Transcribe the full listing, keeping every word as it stands.
- - - -
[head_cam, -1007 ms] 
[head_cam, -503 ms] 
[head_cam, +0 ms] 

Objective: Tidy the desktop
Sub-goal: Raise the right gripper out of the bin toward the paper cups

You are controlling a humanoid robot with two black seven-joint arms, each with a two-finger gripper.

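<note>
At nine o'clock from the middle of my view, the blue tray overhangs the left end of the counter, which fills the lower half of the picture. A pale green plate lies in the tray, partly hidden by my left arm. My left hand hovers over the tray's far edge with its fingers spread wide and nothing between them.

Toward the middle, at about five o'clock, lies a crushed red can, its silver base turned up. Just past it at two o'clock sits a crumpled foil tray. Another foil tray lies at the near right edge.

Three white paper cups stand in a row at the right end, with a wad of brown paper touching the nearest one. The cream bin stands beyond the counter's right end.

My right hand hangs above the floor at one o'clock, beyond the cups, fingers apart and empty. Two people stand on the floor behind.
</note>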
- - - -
§ **RESPONSE AREA**:
[head_cam, -1007 ms] 
[head_cam, -503 ms] 
[head_cam, +0 ms] 

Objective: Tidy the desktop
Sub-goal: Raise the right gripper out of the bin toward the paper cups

You are controlling a humanoid robot with two black seven-joint arms, each with a two-finger gripper.

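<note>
At nine o'clock from the middle of my view, the blue tray overhangs the left end of the counter, which fills the lower half of the picture. A pale green plate lies in the tray, partly hidden by my left arm. My left hand hovers over the tray's far edge with its fingers spread wide and nothing between them.

Toward the middle, at about five o'clock, lies a crushed red can, its silver base turned up. Just past it at two o'clock sits a crumpled foil tray. Another foil tray lies at the near right edge.

Three white paper cups stand in a row at the right end, with a wad of brown paper touching the nearest one. The cream bin stands beyond the counter's right end.

My right hand hangs above the floor at one o'clock, beyond the cups, fingers apart and empty. Two people stand on the floor behind.
</note>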

There is no more to the output, and the exercise is done.